*** INFORMATION SUPPLIED ***

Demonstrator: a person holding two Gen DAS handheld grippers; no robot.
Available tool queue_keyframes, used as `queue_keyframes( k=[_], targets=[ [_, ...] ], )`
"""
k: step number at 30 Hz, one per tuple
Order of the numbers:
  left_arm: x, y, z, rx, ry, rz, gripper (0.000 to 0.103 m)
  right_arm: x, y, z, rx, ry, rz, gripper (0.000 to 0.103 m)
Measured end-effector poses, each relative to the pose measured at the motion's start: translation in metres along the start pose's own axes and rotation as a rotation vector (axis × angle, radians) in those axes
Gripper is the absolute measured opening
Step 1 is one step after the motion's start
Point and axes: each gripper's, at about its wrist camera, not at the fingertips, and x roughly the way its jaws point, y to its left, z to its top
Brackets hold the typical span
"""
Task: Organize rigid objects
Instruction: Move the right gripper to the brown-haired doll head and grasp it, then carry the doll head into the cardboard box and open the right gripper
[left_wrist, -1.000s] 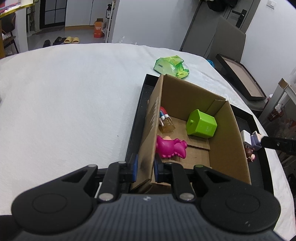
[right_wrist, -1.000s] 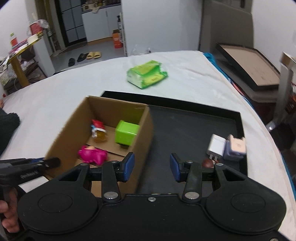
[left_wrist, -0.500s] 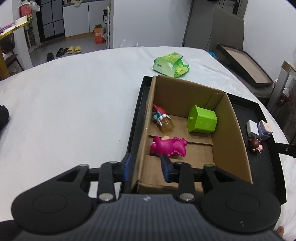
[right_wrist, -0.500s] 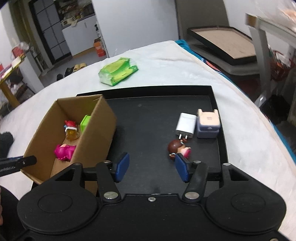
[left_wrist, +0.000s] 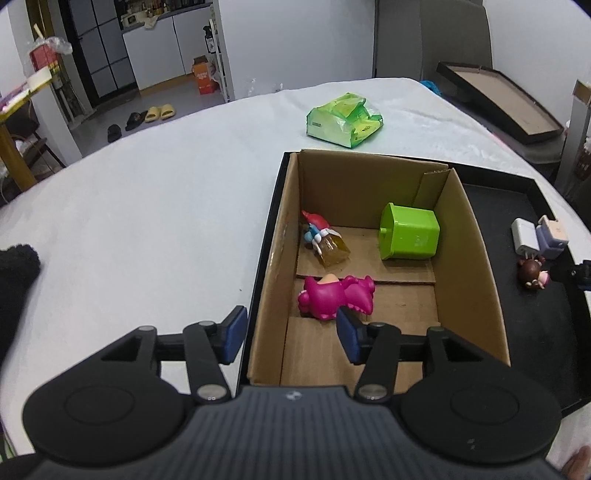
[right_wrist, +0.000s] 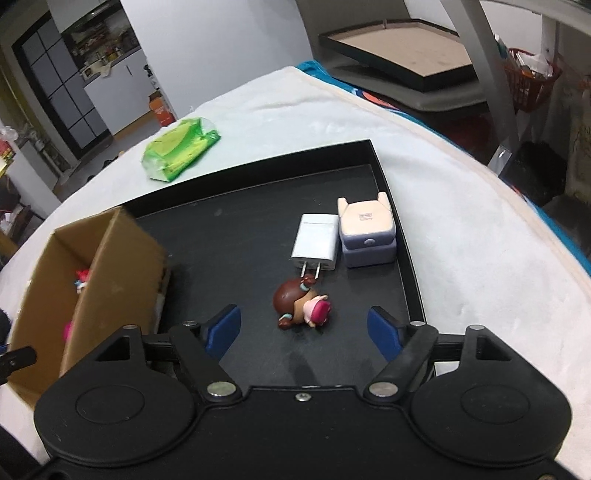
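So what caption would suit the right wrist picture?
Open right gripper hovering over a small doll on a black tray, beside a charger and cardboard box.

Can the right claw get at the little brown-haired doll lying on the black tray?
Probably yes. The right claw is open, its jaws just widened, and the doll lies straight ahead with bare tray on both sides. The white charger sits just behind it, its prongs near the doll's head.

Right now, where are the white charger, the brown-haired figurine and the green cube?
white charger (right_wrist: 316, 236), right wrist view, top face.
brown-haired figurine (right_wrist: 291, 298), right wrist view, its hair.
green cube (left_wrist: 413, 236), left wrist view, side face.
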Motion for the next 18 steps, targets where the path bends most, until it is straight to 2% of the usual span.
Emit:
queue_keyframes(
  k=[11,14,17,18],
  targets=[
    [0.011,-0.01,0.012,0.008,0.008,0.085,0.053,0.038,-0.002,0.0,-0.023,0.036,0.021,0.074],
    [0.013,-0.009,0.015,0.002,0.012,0.091,0.054,0.045,-0.001,-0.004,-0.041,0.049,0.02,0.066],
    [0.017,-0.007,0.015,-0.005,0.026,0.099,0.054,0.045,0.003,-0.005,-0.103,0.023,0.004,0.044],
    [0.017,-0.007,0.015,-0.005,0.031,0.106,0.054,0.044,0.002,-0.006,-0.1,0.019,0.007,0.044]
  ],
)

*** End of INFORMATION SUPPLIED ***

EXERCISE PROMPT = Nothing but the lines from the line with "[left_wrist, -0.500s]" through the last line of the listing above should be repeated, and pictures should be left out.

RESPONSE TO THE TASK =
[left_wrist, -0.500s] 
[right_wrist, -0.500s] 
[left_wrist, +0.000s] 
[right_wrist, +0.000s] 
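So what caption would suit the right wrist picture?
Open right gripper hovering over a small doll on a black tray, beside a charger and cardboard box.

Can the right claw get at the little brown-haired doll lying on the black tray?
Probably yes. The right claw is open, its jaws just widened, and the doll lies straight ahead with bare tray on both sides. The white charger sits just behind it, its prongs near the doll's head.

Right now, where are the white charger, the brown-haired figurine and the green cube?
white charger (right_wrist: 316, 236), right wrist view, top face.
brown-haired figurine (right_wrist: 291, 298), right wrist view, its hair.
green cube (left_wrist: 413, 236), left wrist view, side face.
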Motion for the next 18 steps, targets where the path bends most, until it is straight to 2% of the usual span.
Emit:
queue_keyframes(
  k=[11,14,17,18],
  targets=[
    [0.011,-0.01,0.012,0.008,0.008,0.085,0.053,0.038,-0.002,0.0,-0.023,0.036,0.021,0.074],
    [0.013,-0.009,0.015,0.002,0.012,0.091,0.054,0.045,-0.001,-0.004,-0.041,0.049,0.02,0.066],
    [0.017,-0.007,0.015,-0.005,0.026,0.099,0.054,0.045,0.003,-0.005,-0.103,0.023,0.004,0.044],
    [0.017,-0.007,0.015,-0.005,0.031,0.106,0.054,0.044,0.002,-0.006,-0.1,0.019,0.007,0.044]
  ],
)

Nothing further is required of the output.